TO DO
Look through the material below for "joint". Copy every line that contains it.

DATA SHOWN
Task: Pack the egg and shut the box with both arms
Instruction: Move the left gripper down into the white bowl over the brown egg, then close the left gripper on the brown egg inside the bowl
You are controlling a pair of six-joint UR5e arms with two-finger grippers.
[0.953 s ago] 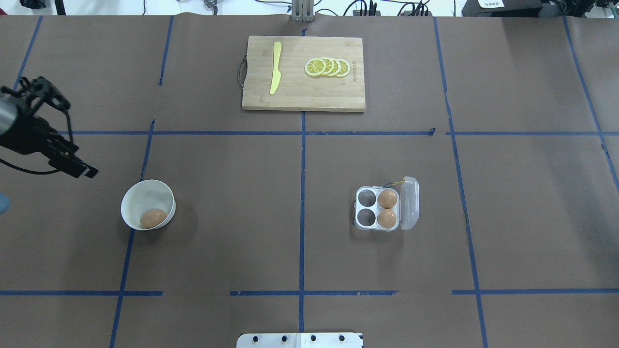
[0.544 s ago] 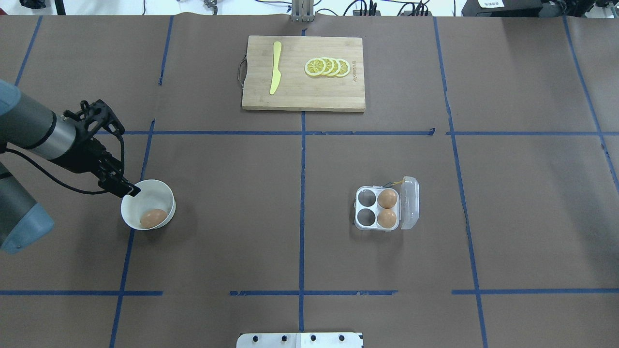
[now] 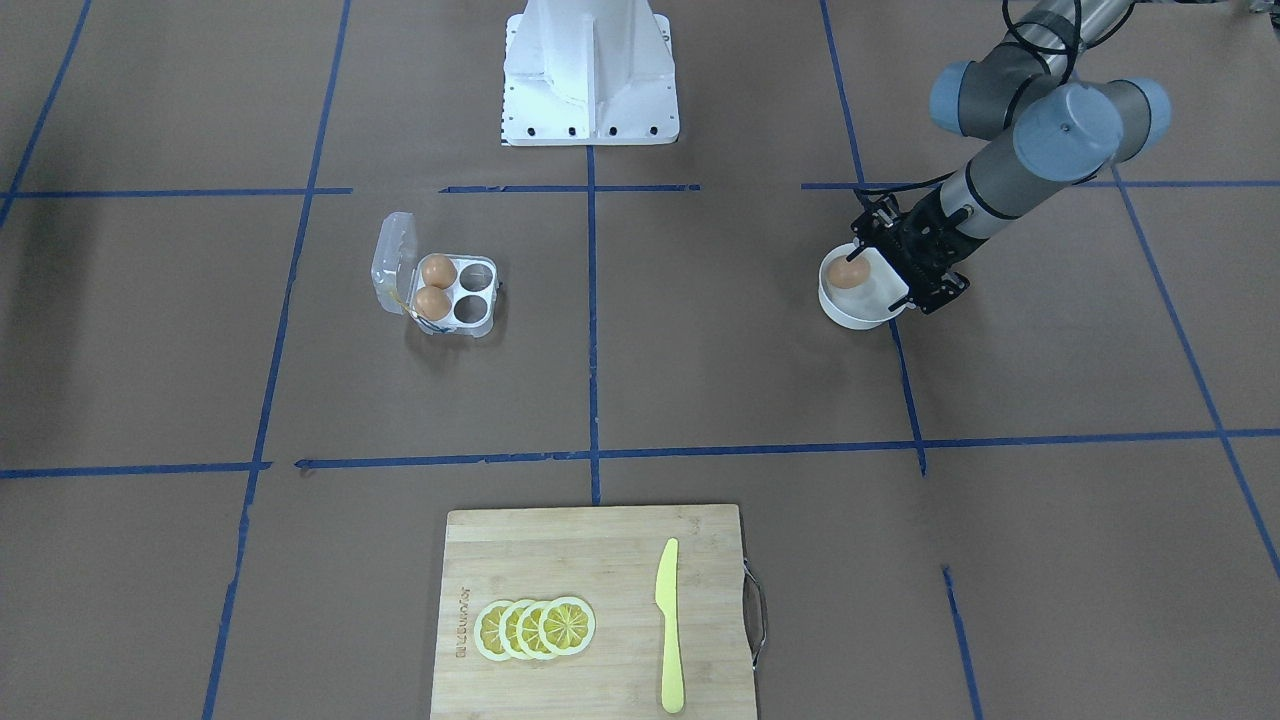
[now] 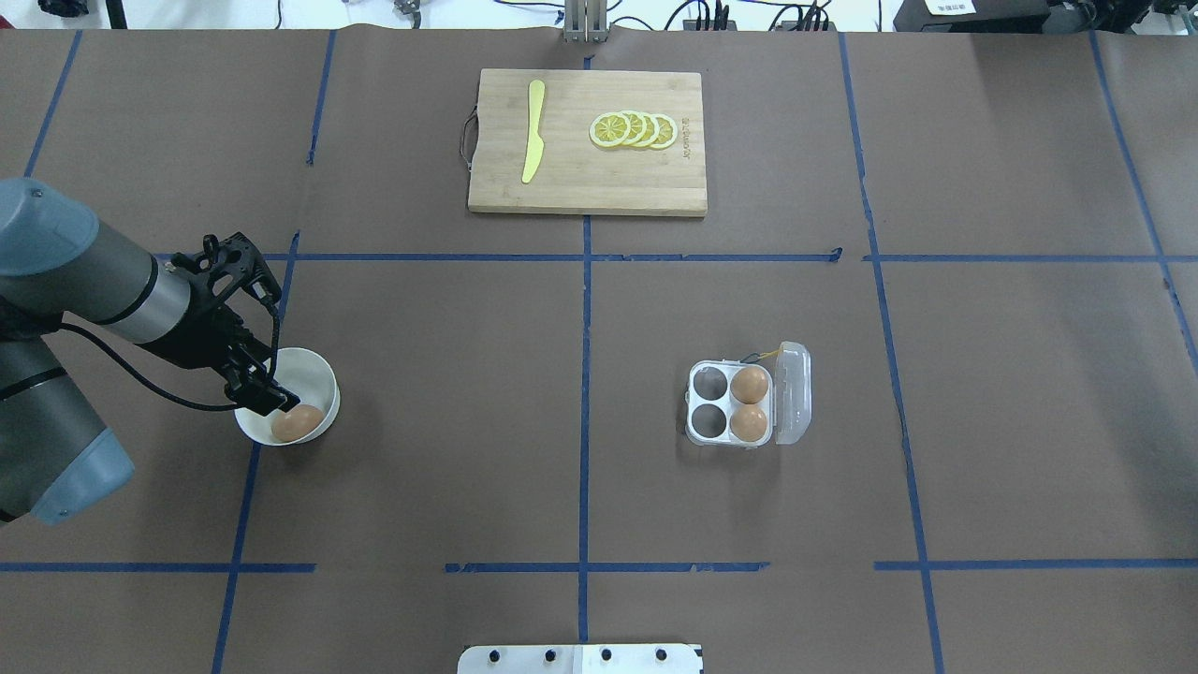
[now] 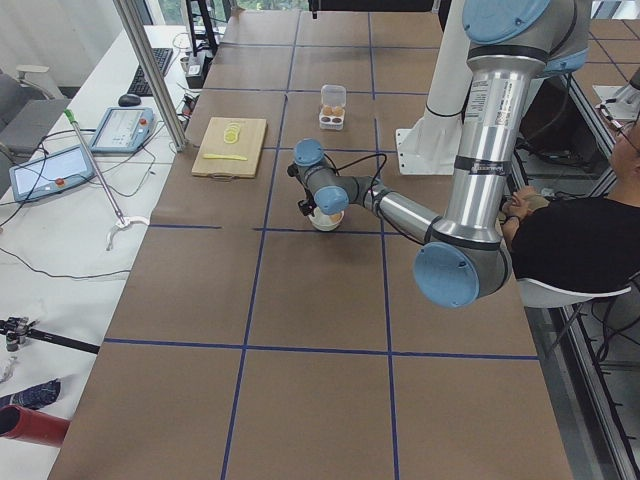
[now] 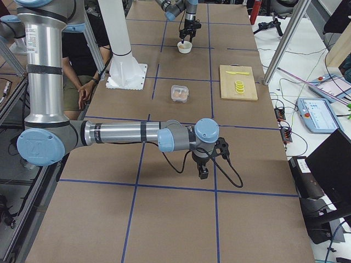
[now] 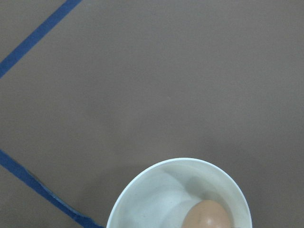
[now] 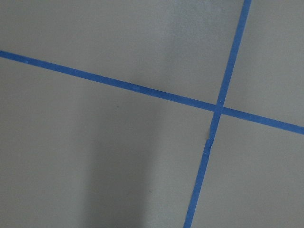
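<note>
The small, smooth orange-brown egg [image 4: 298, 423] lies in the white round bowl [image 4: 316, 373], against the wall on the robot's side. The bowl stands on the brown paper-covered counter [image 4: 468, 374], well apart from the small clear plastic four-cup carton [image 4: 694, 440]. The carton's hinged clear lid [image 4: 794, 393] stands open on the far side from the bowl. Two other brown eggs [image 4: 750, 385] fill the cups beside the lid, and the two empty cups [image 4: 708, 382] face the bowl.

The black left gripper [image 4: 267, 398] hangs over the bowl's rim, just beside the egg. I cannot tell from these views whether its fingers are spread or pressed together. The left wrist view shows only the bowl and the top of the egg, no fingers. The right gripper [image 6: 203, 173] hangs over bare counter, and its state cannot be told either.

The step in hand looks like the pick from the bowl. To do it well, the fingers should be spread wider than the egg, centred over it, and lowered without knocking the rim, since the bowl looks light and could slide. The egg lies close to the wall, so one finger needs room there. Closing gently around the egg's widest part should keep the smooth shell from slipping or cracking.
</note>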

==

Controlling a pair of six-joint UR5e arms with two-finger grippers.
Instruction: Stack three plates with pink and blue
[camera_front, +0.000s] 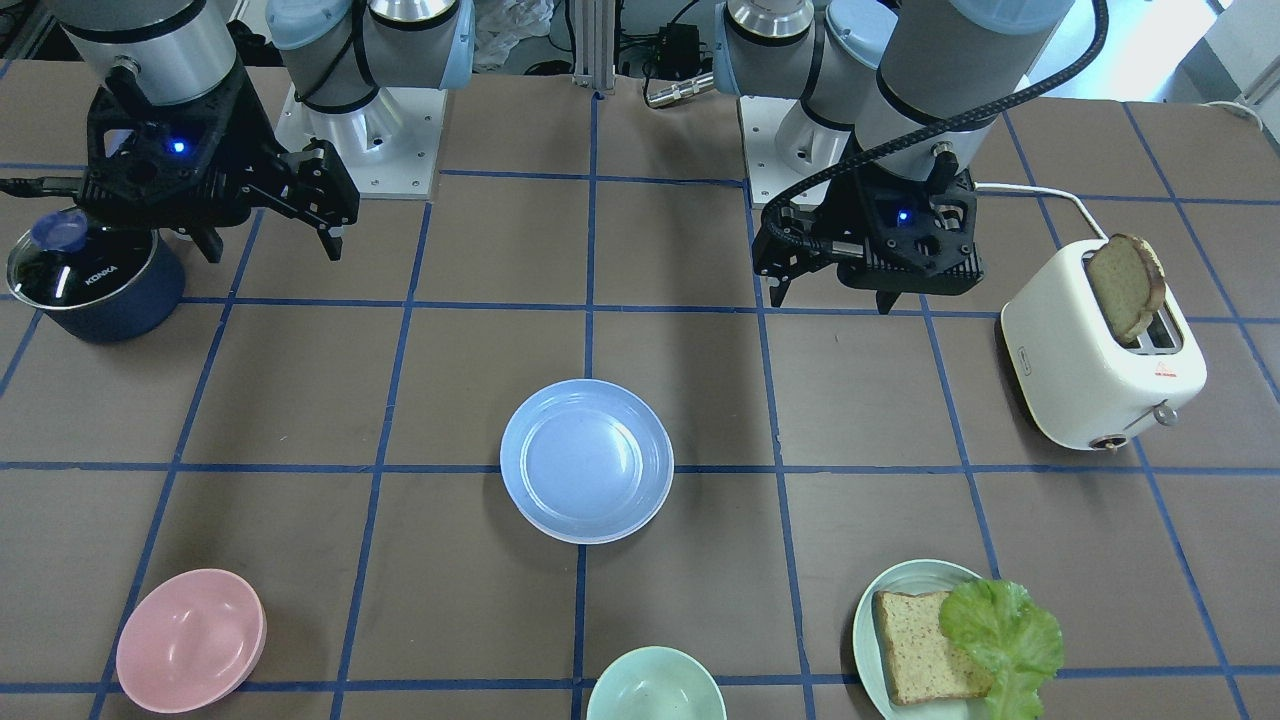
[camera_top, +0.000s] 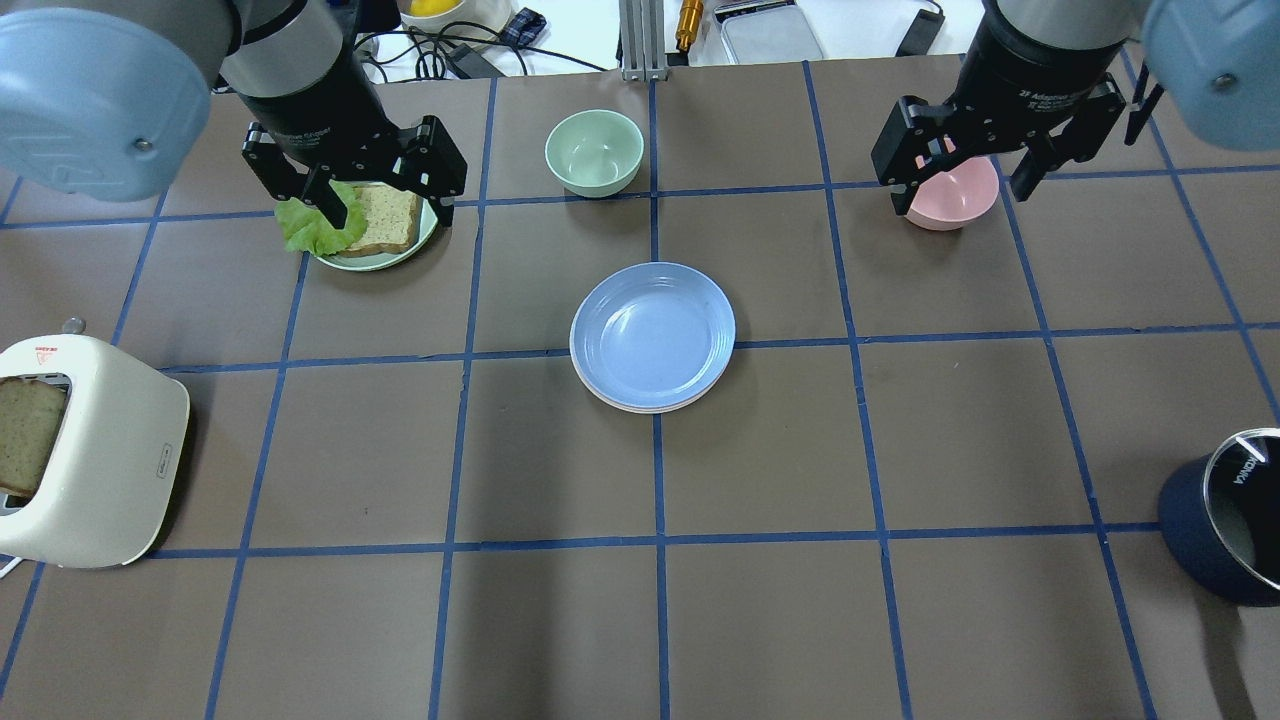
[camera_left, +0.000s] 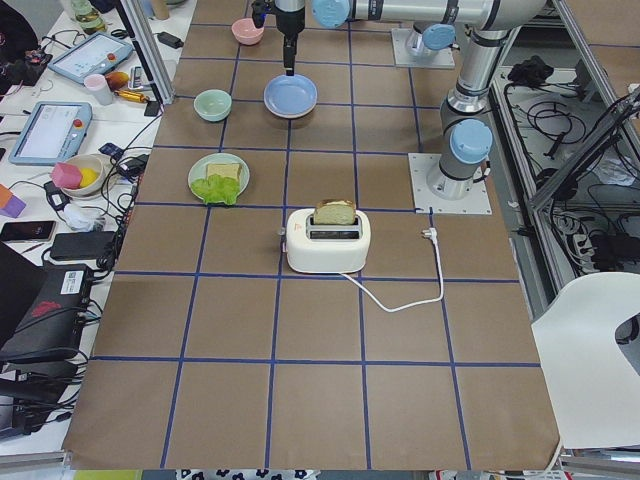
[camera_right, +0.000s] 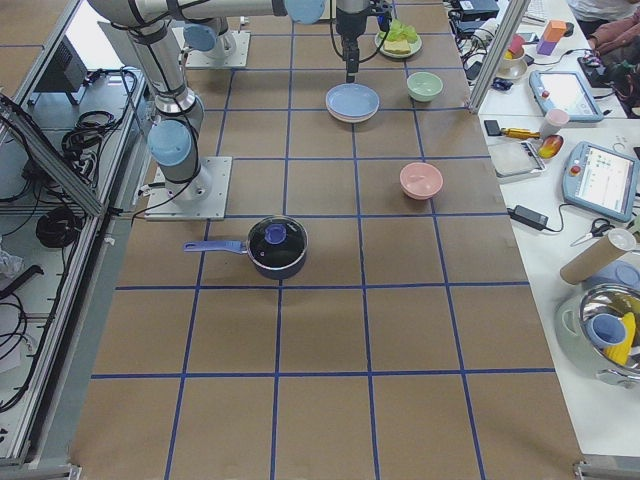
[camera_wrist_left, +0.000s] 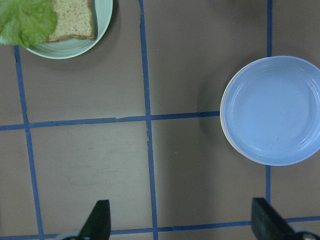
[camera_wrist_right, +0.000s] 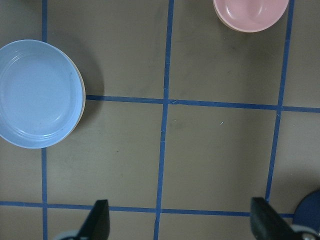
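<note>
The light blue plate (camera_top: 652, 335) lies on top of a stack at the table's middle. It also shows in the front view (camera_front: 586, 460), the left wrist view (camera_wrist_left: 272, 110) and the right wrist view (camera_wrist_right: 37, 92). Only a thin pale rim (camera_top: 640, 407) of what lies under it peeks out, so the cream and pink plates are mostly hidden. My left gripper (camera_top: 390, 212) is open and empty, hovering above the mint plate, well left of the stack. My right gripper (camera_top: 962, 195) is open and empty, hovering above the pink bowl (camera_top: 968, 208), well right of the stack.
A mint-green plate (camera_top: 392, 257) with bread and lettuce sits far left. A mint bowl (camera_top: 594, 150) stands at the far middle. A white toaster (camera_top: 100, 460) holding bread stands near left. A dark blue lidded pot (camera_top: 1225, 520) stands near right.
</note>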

RESPONSE
You are controlling a pair of six-joint UR5e arms with two-finger grippers.
Controlling a pair of six-joint UR5e arms with two-finger grippers.

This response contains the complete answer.